TASK DESCRIPTION
From the first line to the last, copy the material exactly and leave the pictures out.

*** Begin section ***

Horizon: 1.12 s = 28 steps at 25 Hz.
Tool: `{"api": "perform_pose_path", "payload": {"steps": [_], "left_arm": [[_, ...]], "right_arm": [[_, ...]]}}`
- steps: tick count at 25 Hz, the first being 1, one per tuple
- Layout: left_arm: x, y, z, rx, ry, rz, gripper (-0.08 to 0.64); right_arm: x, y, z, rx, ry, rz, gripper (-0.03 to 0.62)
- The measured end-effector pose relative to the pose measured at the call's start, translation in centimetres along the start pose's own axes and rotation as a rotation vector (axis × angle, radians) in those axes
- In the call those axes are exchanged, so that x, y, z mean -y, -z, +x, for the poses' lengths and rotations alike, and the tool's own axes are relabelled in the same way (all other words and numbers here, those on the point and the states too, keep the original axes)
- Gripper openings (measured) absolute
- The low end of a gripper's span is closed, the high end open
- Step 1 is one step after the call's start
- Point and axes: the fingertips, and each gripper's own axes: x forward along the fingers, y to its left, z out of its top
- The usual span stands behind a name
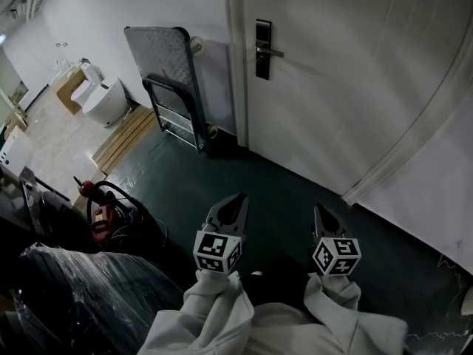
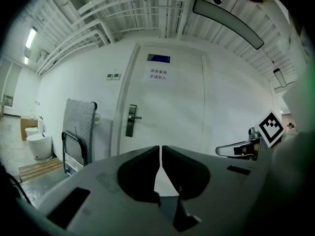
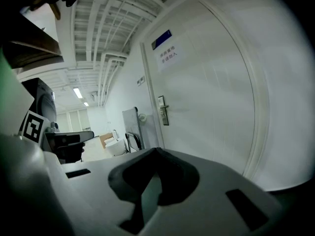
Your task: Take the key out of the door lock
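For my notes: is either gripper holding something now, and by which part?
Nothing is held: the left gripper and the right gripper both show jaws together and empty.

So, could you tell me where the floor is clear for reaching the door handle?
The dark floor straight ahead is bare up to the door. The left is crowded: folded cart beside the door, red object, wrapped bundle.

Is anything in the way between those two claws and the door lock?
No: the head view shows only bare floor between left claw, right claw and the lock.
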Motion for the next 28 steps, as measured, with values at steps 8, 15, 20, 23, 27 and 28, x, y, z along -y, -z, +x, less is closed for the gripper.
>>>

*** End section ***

REPLY TO THE TASK
Horizon: 1.12 s = 28 steps at 25 Hz.
Tool: `{"api": "perform_pose_path", "payload": {"steps": [_], "left_arm": [[_, ...]], "right_arm": [[_, ...]]}}`
- steps: tick count at 25 Hz, the first being 1, one per tuple
- Layout: left_arm: x, y, z, rx, ry, rz, gripper (-0.08 to 0.64); right_arm: x, y, z, rx, ry, rz, gripper (-0.03 to 0.62)
- The measured end-effector pose relative to the pose measured at the call's start, translation in centimetres along the start pose's own axes and rotation as a rotation vector (axis × angle, radians) in those axes
- In the call those axes are exchanged, so that x, y, z mean -y, -z, +x, for the poses' lengths and rotations alike, and the tool's own axes are relabelled in the same way (all other words and numbers here, those on the point and the states too, keep the original axes)
- Gripper openings (measured) absolute
- The low end of a gripper's span is closed, the high end open
- Step 1 is one step after the call's start
- Point and axes: the fingertips, and each gripper's own axes: x forward along the fingers, y to its left, z out of its top
- The usual span stands behind a name
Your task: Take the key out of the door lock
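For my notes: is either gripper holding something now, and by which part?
Nothing is held: the left gripper and the right gripper both show jaws together and empty.

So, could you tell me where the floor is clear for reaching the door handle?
The dark floor straight ahead is bare up to the door. The left is crowded: folded cart beside the door, red object, wrapped bundle.

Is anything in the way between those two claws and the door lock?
No: the head view shows only bare floor between left claw, right claw and the lock.
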Motion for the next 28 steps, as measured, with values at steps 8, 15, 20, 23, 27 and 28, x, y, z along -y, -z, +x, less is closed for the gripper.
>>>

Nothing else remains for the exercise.